Among the latest developments, Akamai’s August 13 announcement with Aptum stands out, as it connects directly to the ongoing catalyst of expanding Cloud Infrastructure Services (CIS) revenue. By partnering to offer integrated cloud migration services, Akamai aims to deepen enterprise adoption of its cloud platform, which is essential for driving the top-line growth expected as part of its transformation story.
Yet, investors should not overlook that increasing capital expenditures to support these new cloud and AI initiatives could pressure net margins if scaling proves slower or costlier than anticipated…
Read the full narrative on Akamai Technologies (it’s free!)

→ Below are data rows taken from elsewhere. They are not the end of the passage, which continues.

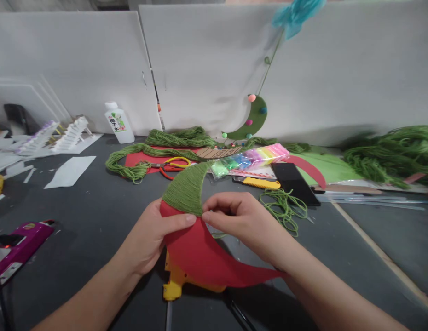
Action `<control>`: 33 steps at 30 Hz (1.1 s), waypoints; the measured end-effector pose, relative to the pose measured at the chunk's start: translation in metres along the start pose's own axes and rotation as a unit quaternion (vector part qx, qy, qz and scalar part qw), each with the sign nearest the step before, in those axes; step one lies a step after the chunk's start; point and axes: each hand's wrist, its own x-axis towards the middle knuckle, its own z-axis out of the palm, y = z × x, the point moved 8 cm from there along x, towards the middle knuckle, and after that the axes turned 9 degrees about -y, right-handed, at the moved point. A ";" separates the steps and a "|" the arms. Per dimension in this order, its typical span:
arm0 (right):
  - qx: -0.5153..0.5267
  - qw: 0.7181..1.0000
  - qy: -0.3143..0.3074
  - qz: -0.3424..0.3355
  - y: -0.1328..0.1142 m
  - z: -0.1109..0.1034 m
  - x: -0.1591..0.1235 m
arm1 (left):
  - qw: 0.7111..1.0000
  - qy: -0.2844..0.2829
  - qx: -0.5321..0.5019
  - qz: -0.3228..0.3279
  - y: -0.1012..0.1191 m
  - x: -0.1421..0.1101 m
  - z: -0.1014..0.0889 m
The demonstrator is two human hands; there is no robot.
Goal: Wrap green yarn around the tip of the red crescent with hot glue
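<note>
The left hand (157,232) is clamped on a red moon shape (196,250), with its thumb flat on top, just below the wrapped green yarn (184,186). The moon is held up over the table (96,220), in front of the person. The right hand (234,209) has its thumb and finger pinched together on the yarn at the moon's inside edge.

If that pinch slips, the top rows could go loose and slide, because the edge is smooth and curved. Pulling too hard might bend the thin moon. The loose yarn (286,209) lies in a messy heap near the right arm, so it could knot or snag. A yellow glue gun (172,287) sits under the moon; if it is hot, it could burn someone.
</note>
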 end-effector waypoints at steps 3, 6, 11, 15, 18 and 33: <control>0.005 1.000 -0.005 -0.006 -0.001 0.001 0.000 | 1.000 -0.022 0.002 -0.014 -0.001 0.001 0.002; -0.011 1.000 0.012 -0.022 -0.006 -0.002 0.000 | 0.999 -0.034 0.039 -0.006 0.001 0.003 0.001; -0.266 0.942 0.179 -0.096 -0.028 -0.020 -0.013 | 0.906 0.185 0.315 0.212 0.050 -0.016 -0.019; -0.506 0.809 0.233 -0.187 -0.042 0.002 -0.026 | 0.892 0.105 0.409 0.164 0.039 -0.014 0.004; -0.583 0.747 0.214 -0.236 -0.043 0.027 -0.030 | 0.900 0.122 0.404 0.108 0.025 -0.016 0.005; -0.398 0.882 0.085 -0.235 -0.043 0.013 -0.019 | 0.946 0.050 0.321 -0.015 0.014 -0.004 0.003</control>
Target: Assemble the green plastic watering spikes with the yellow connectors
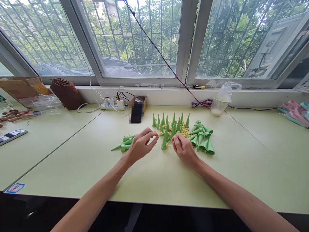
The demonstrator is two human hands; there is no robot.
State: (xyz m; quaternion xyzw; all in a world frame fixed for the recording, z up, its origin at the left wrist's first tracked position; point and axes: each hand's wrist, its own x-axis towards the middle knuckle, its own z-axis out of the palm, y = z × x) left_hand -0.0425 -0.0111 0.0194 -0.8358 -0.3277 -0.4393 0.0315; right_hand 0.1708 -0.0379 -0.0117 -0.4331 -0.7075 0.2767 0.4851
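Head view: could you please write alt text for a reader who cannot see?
A person's left hand and right hand flank upright green cones and scattered yellow pieces on a pale table. Other cones lie on their sides by each hand; barred windows stand behind.

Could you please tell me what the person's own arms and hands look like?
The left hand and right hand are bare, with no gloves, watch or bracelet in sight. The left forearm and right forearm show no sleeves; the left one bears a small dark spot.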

Akamai Technologies’ narrative projects $4.9 billion in revenue and $765.1 million in earnings by 2028. This requires 6.1% yearly revenue growth and a $340.5 million earnings increase from $424.6 million currently.
Uncover how Akamai Technologies’ forecasts yield a $95.20 fair value, a 20% upside to its current price.
Exploring Other Perspectives
Six members of the Simply Wall St Community estimate Akamai’s fair value between US$50.32 and US$131.10 per share. While bullish cloud catalysts are top of mind, many investors continue to weigh margin and profitability risks before setting expectations for the company’s path forward.
Explore 6 other fair value estimates on Akamai Technologies – why the stock might be worth as much as 66% more than the current price!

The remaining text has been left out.